The Cup public house ceased trading in 2008, after an existence of over 250 years. The building still stands, at the junction of Manor Hill and Birmingham Road, and is now a restaurant. The present building dates from 1901, but it is on the site of a much older building.
An advertisement for the Cup Inn in a guide to Sutton published in 1893 makes the claim that it was “the oldest licensed inn in Sutton Coldfield.” This claim is hard to prove; the triangle of ground on which the inn stood was almost certainly waste ground in 1528, when Sutton became a self-governing town, and the first building to be erected there was probably a squatter’s hut. The occupant of the hut was allowed to stay, paying an annual rent to the Warden and Society. By 1700 a permanent house had replaced the hut, further extended by 1750 and converted to use as an inn known as The Cock. The name “Golden Cup” was adopted a few years later in response to the mania for horse-racing that developed in the 1780s.
“The Cup Public House, Brewhouse, Stable, and garden” is listed in a survey of Corporation property made in 1811, Thomas Brentnall being the tenant; he was still the licensee in 1841, when he was 75 years old. In the 1830s the inn was a lively place - around 1836 a relative, “Brentnall the watchmaker” set up a bagatelle board there (an early form of bar billiards), presumed to encourage illegal gambling, and “Mr. Croxall informed against it.” The board was eventually burned, but some people still regarded the Cup as a den of iniquity.
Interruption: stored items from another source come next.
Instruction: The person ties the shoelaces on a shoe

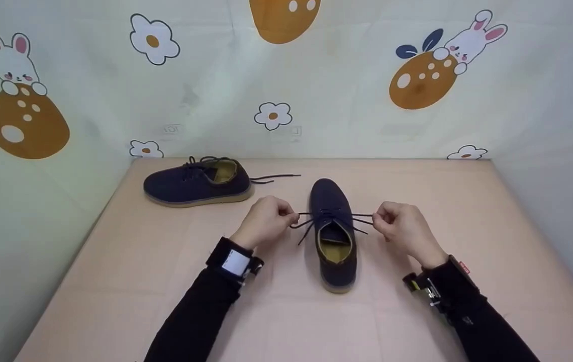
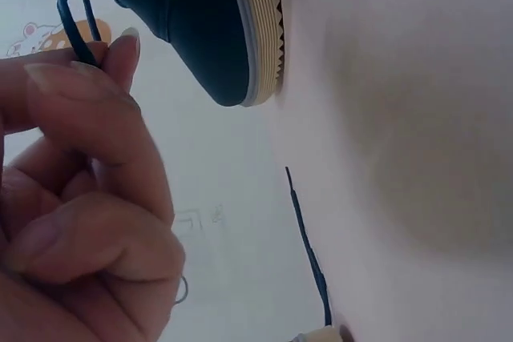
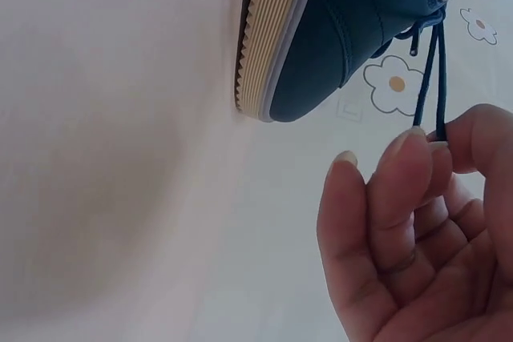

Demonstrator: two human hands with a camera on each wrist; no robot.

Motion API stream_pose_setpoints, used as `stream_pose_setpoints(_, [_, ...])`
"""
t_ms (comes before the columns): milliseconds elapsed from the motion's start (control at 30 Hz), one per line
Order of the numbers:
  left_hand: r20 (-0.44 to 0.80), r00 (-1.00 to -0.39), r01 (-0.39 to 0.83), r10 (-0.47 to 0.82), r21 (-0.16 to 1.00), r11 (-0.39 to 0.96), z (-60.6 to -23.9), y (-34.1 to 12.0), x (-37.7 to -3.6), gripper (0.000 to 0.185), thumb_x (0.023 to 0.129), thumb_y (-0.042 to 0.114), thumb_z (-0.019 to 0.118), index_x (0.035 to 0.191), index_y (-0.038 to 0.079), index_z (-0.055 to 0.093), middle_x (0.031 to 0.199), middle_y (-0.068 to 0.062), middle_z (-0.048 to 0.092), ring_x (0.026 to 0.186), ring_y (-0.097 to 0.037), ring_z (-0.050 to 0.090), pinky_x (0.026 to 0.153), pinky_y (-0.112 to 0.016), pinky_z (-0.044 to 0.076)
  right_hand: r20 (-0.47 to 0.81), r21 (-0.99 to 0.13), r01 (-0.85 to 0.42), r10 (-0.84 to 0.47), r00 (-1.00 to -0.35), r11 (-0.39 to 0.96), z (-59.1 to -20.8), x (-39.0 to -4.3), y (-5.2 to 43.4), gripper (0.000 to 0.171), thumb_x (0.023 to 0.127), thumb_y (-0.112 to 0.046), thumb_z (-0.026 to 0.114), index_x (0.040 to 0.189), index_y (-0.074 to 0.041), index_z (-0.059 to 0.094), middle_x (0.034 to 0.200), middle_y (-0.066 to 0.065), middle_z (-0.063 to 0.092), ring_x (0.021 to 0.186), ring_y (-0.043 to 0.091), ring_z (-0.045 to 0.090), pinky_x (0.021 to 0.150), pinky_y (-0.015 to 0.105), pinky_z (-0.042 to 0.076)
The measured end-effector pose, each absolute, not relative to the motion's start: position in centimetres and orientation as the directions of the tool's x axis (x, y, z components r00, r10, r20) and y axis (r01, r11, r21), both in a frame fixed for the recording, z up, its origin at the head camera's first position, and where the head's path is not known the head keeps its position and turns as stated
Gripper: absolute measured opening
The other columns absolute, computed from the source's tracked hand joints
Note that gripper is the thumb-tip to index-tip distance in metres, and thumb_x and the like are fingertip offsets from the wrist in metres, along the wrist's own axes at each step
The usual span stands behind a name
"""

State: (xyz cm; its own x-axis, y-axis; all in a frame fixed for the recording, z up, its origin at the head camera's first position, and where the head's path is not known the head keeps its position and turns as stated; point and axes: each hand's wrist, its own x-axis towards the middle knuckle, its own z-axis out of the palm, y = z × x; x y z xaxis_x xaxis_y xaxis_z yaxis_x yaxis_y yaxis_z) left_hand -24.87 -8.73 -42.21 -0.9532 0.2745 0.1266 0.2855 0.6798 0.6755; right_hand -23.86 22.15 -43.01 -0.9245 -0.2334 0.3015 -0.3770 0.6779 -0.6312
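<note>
Shoe (image 1: 193, 187), toe leftward, sits near the back left of the table (image 1: 130, 261), its loose laces (image 1: 279, 175) trailing right. Next, the left hand (image 1: 269, 219) pinches a lace loop (image 2: 69, 18) beside the second shoe (image 1: 329, 193), upright mid-table, toe pointing away; the right hand (image 1: 403, 227), well apart, pinches the opposite loop (image 3: 442, 78).

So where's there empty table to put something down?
Bare table lies right of the right hand, left of the left sleeve, and between it and the right sleeve, this side of the nearer shoe. It's crowded mid-table, where left hand and right hand pinch that shoe's laces. Back left holds the farther shoe, its loose laces trailing rightward.
</note>
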Motion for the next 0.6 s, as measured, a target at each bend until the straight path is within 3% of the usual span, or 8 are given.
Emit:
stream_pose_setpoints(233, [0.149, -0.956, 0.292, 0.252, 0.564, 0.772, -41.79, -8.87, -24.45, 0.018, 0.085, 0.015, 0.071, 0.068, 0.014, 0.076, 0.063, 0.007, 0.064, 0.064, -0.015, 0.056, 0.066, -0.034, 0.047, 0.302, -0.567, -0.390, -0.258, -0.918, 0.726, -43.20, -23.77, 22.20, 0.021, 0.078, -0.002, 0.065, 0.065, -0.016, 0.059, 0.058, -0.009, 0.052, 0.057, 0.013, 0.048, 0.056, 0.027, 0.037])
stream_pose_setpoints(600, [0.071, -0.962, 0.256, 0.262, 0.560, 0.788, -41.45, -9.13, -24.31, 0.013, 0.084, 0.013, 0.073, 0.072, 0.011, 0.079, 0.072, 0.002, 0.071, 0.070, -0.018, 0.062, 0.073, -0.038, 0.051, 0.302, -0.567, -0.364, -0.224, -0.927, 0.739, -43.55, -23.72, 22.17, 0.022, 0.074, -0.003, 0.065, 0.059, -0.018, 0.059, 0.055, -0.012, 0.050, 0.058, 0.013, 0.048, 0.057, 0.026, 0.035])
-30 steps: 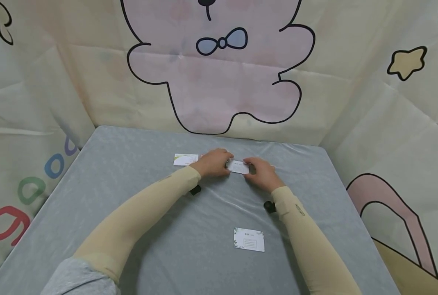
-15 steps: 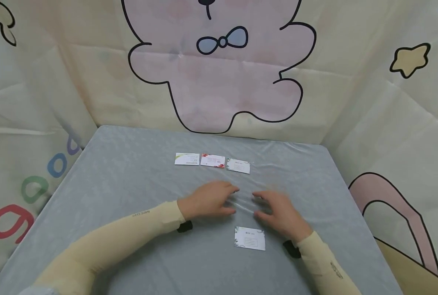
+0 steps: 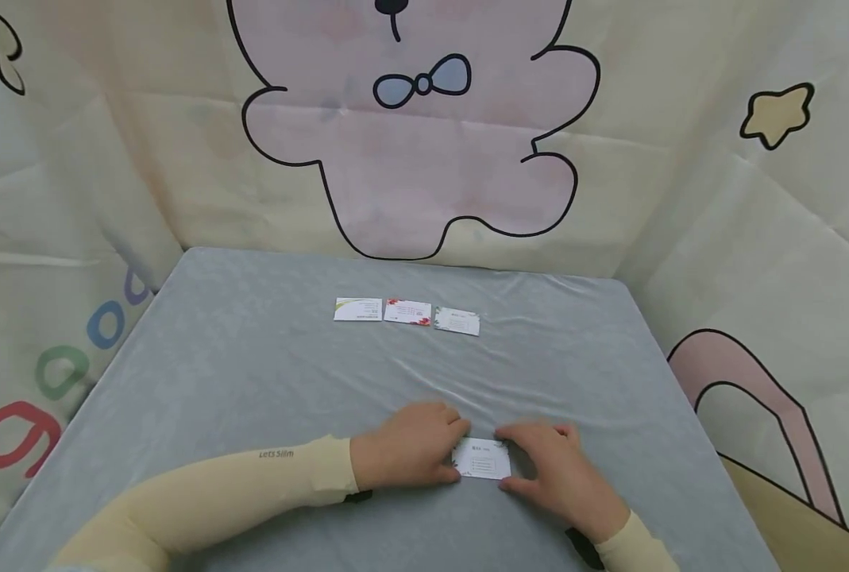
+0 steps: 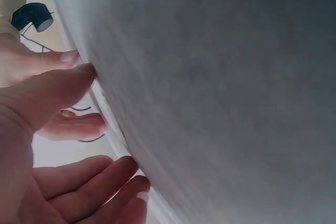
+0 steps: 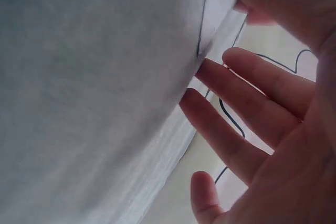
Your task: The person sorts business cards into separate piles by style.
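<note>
Near card [image 3: 483, 459] sits flat on the grey table [image 3: 252, 373], close to the front edge, with both hands bracketing it. Left hand [image 3: 408, 454] touches its left edge and right hand [image 3: 554, 469] its right, fingers relaxed and fairly straight, not clamped, probably to work under the edges. Three cards [image 3: 406, 312] lie in a row farther back.

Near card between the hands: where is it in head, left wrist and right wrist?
Head: near card lies lower centre on the grey table cover, left hand at its left edge, right hand at its right.
Left wrist: card not identifiable.
Right wrist: card not identifiable.
Shared landmark: the grey table cover fills most of each wrist view.
</note>
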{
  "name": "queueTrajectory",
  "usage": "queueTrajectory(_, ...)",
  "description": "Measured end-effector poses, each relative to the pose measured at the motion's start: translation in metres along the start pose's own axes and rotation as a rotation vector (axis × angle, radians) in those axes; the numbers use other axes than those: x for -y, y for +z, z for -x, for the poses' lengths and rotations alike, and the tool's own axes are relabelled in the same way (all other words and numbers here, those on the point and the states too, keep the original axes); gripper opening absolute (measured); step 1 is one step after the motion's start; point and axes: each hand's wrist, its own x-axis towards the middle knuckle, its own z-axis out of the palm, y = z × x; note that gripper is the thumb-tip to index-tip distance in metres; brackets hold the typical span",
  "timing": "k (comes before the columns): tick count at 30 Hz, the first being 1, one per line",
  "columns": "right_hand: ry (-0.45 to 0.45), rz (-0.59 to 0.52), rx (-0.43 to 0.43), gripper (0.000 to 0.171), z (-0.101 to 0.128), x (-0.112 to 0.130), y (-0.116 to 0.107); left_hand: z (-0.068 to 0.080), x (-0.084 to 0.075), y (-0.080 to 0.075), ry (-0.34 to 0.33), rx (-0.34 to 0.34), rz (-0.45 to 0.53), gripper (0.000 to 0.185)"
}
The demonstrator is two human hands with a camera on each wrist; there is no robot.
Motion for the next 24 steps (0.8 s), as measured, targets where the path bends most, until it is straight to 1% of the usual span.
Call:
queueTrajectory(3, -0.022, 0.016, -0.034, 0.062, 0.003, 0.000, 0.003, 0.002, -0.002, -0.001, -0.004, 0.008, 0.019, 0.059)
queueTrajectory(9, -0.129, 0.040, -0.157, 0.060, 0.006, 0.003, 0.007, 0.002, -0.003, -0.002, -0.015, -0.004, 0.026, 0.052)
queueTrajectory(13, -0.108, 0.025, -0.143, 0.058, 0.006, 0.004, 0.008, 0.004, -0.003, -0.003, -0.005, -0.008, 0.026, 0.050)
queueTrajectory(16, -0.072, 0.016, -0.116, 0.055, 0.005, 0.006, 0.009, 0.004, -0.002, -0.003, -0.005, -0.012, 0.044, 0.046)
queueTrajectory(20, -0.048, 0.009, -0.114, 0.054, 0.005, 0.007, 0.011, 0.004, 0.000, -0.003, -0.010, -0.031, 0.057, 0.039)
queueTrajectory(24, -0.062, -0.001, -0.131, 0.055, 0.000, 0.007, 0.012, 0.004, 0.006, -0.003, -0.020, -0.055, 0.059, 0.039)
The business was next carried on by George Bunn, son-in-law of Thomas Brentnall. Some detail of the buildings is given in the Parochial Valuation of 1856, where the main house of the Cup is stated to be of two storeys, thirty feet long by fourteen feet wide (about nine metres by four), with three two-storey extensions. The outbuildings included a brewhouse, stabling for four horses, a dairy, cowhouse and gighouse.
The 1861 census shows a much younger man as the licensee, Alfred Shepherd, 26, with his wife and infant son. Two girls had been taken on as live-in servants, and the importance of the stabling side of the business is shown by the employment of the eighteen-year-old George Cripps as an ostler. Shepherd is described as “victualler and guard of an omnibus” - this would be his relative Tom Shepherd’s horse-drawn omnibus travelling between Birminham and Sutton.
Joseph Clibbery was the next licensee, running the inn as a family business without any live-in servants, and he was followed by 1881 by the widow Mary Ellery, who lived there with eight of her grandchildren. Her advertisement for the pub in a guide to Sutton of 1893 describes it as within five minutes’ walk of both railway stations and not far from the Wyndley entrance to Sutton Park. The Cup was hoping to attract custom from the visitors to Sutton, advertising first class accommodation for horses and carriages, supplying family parties with wines, spirits, ales and stout, and serving chops, steaks and teas at ten minutes’ notice.